School of Engineering, RMIT University, 124 La Trobe St, Melbourne, 3000, VIC, Australia.
The Decision Lab, Montreal, Quebec, Canada.
Neural Netw. 2022 Nov;155:39-49. doi: 10.1016/j.neunet.2022.08.001. Epub 2022 Aug 5.
Spike sorting - the process of separating spikes from different neurons - is often the first and most critical step in the neural data analysis pipeline. Spike-sorting techniques isolate a single neuron's activity from background electrical noise based on the shapes of the waveforms obtained from extracellular recordings. Despite several advancements in this area, an important remaining challenge in neuroscience is online spike sorting, which has the potential to significantly advance basic neuroscience research and the clinical setting by providing the means to produce real-time perturbations of neurons via closed-loop control. Current approaches to online spike sorting are not fully automated, are computationally expensive and are often outperformed by offline approaches. In this paper, we present a novel algorithm for fast and robust online classification of single neuron activity. This algorithm is based on a deep contractive autoencoder (CAE) architecture. CAEs are neural networks that can learn a latent state representation of their inputs. The main advantage of CAE-based approaches is that they are less sensitive to noise (i.e., small perturbations in their inputs). We therefore reasoned that they can form the basis for robust online spike sorting algorithms. Overall, our deep CAE-based online spike sorting algorithm achieves over 90% accuracy in sorting unseen spike waveforms, outperforming existing models and maintaining a performance close to the offline case. In the offline scenario, our method substantially outperforms the existing models, providing an average improvement of 40% in accuracy over different datasets.

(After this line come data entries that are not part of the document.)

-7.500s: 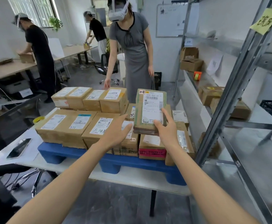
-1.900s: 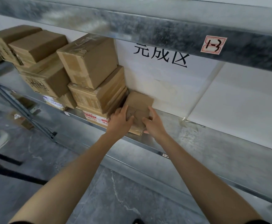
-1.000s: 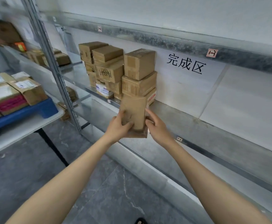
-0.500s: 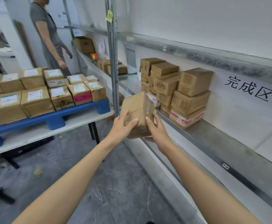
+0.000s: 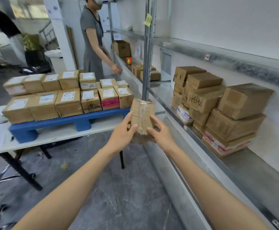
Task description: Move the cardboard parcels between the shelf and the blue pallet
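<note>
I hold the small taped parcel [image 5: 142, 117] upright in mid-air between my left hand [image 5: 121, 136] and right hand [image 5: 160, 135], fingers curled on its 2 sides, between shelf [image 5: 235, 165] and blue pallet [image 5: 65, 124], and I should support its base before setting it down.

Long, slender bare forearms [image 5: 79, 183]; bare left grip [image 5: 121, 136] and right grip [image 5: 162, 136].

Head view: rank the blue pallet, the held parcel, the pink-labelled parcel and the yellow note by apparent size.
1. blue pallet
2. held parcel, though it is nearest the camera, so its lead over the next one is unsure
3. pink-labelled parcel
4. yellow note
</note>
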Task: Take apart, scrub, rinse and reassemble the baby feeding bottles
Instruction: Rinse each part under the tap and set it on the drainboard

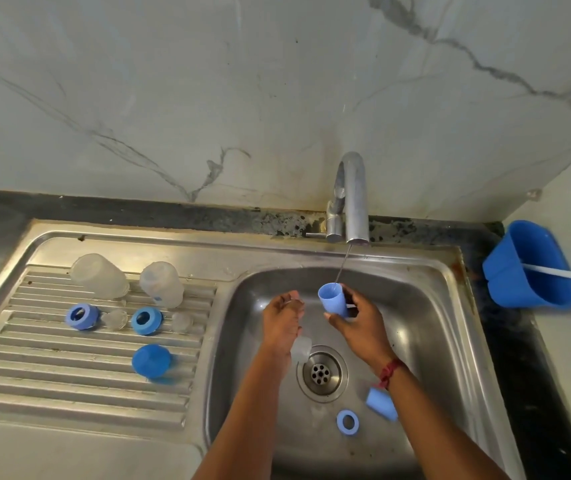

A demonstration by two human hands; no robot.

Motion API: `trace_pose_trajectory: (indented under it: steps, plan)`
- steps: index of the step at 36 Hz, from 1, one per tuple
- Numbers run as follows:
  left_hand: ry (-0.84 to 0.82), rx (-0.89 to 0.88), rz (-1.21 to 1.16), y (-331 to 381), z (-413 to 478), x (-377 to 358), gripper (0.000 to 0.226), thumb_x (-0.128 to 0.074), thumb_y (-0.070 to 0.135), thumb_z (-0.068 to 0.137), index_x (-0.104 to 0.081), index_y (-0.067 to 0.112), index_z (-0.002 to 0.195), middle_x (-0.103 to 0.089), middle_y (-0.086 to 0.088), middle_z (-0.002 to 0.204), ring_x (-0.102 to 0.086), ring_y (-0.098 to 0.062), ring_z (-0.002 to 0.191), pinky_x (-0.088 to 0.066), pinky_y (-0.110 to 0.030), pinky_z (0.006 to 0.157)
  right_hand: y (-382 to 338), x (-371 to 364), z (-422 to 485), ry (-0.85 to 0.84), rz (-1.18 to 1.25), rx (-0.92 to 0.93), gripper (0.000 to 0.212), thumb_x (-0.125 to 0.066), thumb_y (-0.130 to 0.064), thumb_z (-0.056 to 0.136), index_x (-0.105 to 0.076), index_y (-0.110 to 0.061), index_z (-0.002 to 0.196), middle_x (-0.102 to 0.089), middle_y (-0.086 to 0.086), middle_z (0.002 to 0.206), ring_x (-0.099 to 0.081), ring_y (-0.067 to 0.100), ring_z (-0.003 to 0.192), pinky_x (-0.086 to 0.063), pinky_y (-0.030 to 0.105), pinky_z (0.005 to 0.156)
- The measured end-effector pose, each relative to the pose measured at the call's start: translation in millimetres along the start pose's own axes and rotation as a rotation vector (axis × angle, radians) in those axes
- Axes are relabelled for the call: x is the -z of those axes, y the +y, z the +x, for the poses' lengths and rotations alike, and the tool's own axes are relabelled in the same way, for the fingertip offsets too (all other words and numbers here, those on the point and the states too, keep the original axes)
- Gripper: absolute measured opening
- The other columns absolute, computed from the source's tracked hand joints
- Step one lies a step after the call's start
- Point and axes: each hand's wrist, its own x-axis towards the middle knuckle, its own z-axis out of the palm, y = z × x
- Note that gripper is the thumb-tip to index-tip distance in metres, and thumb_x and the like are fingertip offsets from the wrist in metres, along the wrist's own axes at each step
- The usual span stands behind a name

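My right hand (356,318) grips a blue bottle cap (333,299), mouth up, under a thin stream from the tap (353,199). My left hand (282,318) hovers beside it over the basin with relaxed fingers, holding nothing. In the basin (426,323) lie a clear part (300,348) by the drain, another blue cap (381,403) and a blue collar ring (347,422). On the draining board (52,372) stand two clear bottles (99,276) (162,284) upside down, two blue collar rings (82,317) (146,321), two clear teats (115,319) (182,322) and a blue cap (151,360).
A blue plastic holder (528,265) with a white brush handle (568,273) sits on the dark counter at the right. The drain (321,373) is in the basin's middle. A marble wall rises behind the sink.
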Motion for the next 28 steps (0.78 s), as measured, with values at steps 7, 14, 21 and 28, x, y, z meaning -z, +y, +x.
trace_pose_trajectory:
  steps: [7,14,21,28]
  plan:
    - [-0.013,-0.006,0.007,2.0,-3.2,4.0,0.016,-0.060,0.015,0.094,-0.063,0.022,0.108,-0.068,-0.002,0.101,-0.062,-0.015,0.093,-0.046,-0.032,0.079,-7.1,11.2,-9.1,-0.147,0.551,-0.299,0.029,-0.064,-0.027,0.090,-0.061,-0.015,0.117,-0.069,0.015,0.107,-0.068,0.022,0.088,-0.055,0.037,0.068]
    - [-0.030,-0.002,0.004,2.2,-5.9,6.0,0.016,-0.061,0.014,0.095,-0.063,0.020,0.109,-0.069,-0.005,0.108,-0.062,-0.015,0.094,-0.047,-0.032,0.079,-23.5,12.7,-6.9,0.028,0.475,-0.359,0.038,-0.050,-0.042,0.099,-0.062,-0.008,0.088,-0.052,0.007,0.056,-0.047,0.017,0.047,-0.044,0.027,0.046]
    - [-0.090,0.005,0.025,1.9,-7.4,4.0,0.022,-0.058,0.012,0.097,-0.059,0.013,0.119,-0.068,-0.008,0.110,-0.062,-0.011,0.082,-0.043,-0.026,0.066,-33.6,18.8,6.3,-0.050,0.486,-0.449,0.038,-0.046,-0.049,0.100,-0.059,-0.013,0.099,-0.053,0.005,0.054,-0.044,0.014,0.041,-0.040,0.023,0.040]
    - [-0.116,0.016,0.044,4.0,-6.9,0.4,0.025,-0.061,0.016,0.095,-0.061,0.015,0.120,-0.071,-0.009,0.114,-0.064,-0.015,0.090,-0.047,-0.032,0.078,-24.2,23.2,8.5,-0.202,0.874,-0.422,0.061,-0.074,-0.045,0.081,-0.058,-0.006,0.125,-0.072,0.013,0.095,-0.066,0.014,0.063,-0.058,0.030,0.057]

尖峰分类 - 将尖峰从不同神经元中分离出来的过程 - 通常是神经数据分析管道中的第一步也是最关键的一步。基于从细胞外记录获得的波形的形状,尖峰分类技术可以将单个神经元的活动与背景电噪声隔离开来。尽管在这一领域取得了几项进展,但神经科学中的一个重要挑战仍然是在线尖峰分类,它有可能通过闭环控制为神经元提供实时干扰的手段,从而显著推进基础神经科学研究和临床环境。目前的在线尖峰分类方法不是完全自动化的,计算成本高,并且经常被离线方法所超越。在本文中,我们提出了一种用于快速稳健的在线分类单个神经元活动的新算法。该算法基于深度收缩自动编码器(CAE)架构。CAE 是可以学习其输入的潜在状态表示的神经网络。CAE 方法的主要优点是它们对噪声(即输入中的小扰动)不敏感。因此,我们认为它们可以为稳健的在线尖峰分类算法奠定基础。总的来说,我们基于深度 CAE 的在线尖峰分类算法在分类未见过的尖峰波形方面的准确率超过 90%,优于现有的模型,并保持接近离线情况的性能。在离线场景中,我们的方法大大优于现有的模型,在不同的数据集上平均准确率提高了 40%。